Obs. Cuidados devem ser tomados com a administração de drogas competitivas – estas drogas podem ligar-se às proteínas aumentando a taxa plasmática da outra droga na circulação sangüínea.

    e) Redistribuição

- Pode ocorrer redistribuição dos fármacos para outros locais de ação. Por exemplo: a excreção biliar no intestino com reabsorção de parte do fármaco.

3. Biotransformação (Metabolismo):

- Ocorre principalmente no fígado, pele, trato gastrointestinal e pulmões.

    a) Reação de Funcionalização de Fase I:

- Há perda da atividade farmacológica (há exceções);
- Expõe ou introduz um grupo funcional no composto original (oxidações, reduções e hidrólises) – fazendo os compostos tornarem-se polares.
- Estas reações ocorrem no retículo endoplasmático liso sob ação do sistema da monooxigenase do citocromo P450. O citocromo P450 atua muito próximo da proteína NADPH citocromo P450 redutase. Figura 3.
- O citocromo P450 de maior expressão é a subfamília CYP3A4, presente no fígado e fora dele como no trato gastrointestinal, por exemplo, o que inviabiliza a administração de algumas drogas por via oral. Figura 4.
- Outro exemplo de ativação dos citocromos P450 é a administração conjunta de antibióticos com etanol: o etanol ativa a família dos citocromos P450 (mais especificamente os CYP2E1) degradando mais rapidamente os antibióticos.

Figura 3: Mecanismo de degradação da droga via Citocromo P450.

Figura 4: Exemplos de subfamílias dos Citocromos P450.

    b) Reação de Conjugação de Fase II:

- Ocorre no citoplasma celular.
- Há formação de uma ligação covalente entre um grupo funcional no composto original e o ácido glicurônico, glutation, aminoácidos, sulfatos e ou acetatos.
- Ás vezes os conjugados tornam-se ainda mais potentes do que os compostos originais.
- Alguns fatores genéticos, patológicos e fisiológicos podem alterar a velocidade da biotransformação.

4. Excreção dos Fármacos

- Eliminados na forma inalterada ou na forma de metabólitos.
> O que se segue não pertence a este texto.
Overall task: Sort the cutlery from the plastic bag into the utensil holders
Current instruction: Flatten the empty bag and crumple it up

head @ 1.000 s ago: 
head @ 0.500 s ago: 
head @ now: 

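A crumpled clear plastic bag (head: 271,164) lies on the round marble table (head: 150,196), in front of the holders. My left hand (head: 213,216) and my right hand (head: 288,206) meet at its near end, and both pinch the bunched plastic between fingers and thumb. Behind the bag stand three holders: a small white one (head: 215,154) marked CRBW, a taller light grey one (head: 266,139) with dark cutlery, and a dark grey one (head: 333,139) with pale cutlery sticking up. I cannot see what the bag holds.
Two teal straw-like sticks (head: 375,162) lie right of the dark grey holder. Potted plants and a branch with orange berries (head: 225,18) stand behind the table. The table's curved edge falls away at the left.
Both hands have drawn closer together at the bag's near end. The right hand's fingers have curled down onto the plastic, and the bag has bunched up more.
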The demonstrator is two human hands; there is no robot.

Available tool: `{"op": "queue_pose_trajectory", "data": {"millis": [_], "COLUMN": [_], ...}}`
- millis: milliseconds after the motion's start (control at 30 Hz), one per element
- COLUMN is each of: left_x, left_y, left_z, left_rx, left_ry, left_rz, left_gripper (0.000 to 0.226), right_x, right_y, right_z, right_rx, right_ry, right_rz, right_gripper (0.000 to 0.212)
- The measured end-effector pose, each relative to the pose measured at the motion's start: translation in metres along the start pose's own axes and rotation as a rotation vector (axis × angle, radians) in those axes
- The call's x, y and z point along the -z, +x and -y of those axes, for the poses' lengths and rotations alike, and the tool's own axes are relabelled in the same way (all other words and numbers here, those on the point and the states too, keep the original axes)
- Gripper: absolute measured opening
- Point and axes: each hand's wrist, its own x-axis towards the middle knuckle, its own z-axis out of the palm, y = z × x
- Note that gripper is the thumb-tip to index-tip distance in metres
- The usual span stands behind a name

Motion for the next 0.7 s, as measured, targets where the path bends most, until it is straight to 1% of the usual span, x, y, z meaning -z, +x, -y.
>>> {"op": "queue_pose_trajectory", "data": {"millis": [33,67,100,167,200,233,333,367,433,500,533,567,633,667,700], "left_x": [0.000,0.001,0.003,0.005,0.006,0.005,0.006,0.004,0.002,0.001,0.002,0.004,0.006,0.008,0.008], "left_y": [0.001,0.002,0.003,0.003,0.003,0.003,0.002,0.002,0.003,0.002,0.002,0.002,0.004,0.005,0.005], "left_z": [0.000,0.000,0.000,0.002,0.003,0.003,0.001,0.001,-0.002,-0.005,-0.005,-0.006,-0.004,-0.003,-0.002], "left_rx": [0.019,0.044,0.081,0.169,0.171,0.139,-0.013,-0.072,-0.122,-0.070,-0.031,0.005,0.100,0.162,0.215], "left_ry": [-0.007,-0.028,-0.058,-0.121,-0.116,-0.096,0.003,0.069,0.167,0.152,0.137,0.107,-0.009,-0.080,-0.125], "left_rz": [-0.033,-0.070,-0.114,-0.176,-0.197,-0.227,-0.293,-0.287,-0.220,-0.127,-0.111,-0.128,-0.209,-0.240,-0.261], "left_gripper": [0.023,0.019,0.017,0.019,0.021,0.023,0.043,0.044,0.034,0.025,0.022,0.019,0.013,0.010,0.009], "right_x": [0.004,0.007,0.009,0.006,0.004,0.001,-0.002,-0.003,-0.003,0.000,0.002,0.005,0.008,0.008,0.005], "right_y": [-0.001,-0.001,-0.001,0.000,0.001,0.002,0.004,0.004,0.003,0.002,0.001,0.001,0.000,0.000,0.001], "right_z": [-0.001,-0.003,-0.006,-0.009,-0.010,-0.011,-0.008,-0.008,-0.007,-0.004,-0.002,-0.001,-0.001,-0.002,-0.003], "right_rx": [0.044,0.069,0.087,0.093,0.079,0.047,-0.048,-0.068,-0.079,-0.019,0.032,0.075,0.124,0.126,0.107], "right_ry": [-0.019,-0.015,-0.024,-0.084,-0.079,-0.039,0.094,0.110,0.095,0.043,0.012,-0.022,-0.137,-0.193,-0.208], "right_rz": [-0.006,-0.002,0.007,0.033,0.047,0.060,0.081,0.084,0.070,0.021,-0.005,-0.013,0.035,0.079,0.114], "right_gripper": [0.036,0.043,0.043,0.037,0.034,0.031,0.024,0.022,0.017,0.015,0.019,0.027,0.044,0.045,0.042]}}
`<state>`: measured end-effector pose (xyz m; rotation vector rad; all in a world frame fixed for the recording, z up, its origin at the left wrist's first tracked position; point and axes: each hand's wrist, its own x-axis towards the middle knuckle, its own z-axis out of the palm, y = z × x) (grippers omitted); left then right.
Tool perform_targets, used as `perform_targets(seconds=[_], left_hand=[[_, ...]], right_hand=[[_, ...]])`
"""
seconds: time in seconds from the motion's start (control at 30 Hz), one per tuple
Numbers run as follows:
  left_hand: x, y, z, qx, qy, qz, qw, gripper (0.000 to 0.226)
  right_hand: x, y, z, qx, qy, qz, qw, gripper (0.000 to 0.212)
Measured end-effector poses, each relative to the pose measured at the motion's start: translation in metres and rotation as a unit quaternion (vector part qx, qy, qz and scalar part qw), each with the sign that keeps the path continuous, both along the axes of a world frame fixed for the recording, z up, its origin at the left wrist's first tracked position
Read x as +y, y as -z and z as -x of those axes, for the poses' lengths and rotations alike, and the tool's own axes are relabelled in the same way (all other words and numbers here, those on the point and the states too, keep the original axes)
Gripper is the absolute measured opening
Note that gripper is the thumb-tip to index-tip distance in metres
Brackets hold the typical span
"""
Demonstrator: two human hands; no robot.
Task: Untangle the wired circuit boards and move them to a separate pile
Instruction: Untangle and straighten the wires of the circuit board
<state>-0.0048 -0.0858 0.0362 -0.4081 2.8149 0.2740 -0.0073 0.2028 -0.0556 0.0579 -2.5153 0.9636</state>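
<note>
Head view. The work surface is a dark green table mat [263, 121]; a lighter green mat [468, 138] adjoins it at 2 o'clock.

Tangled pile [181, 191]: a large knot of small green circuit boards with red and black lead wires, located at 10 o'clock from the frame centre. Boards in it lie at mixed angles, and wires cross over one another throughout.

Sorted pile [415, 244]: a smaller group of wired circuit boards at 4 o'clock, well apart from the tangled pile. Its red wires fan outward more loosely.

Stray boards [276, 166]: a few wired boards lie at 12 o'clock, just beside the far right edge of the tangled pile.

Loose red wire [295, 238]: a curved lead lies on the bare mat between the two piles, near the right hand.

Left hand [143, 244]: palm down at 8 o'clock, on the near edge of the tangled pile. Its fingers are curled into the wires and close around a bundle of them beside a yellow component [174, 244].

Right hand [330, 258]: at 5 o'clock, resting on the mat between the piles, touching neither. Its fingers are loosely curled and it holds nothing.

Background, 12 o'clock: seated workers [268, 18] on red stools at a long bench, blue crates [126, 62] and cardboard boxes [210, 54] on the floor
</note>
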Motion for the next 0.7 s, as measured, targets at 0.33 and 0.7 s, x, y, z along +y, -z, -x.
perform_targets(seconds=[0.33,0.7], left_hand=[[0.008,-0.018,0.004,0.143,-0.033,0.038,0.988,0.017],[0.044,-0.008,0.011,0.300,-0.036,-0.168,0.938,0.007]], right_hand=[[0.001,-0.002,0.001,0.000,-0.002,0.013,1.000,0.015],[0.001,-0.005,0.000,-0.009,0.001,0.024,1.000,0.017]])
Figura 5.
- Excreção renal:
    - Mais importante órgão excretor;
    - Formas não ionizadas são reabsorvidas;
    - Dependente do pH da urina:
        - urina alcalina – favorece a excreção dos ácidos fracos;
        - urina ácida – favorece a excreção das bases fracas;

- Excreção biliar e fecal:
    - fígado metaboliza – bile – intestino – fezes
                                              intestino – reabsorção intestinal – sangue – rins

- Excreção pulmonar:
    - gases voláteis.

- Excreção pelo leite materno:
    - leite é mais ácido que o plasma, logo há concentrações maiores de bases no leite.

Figura 5: Diferentes alternativas de administrações das drogas com uma via final comum – Plasma. A figura também apresenta as diferentes formas de excreção dos fármacos.

Figura 6: Exemplos das diferentes drogas e seus pKa – Classificações quanto a característica ácida e alcalina das drogas.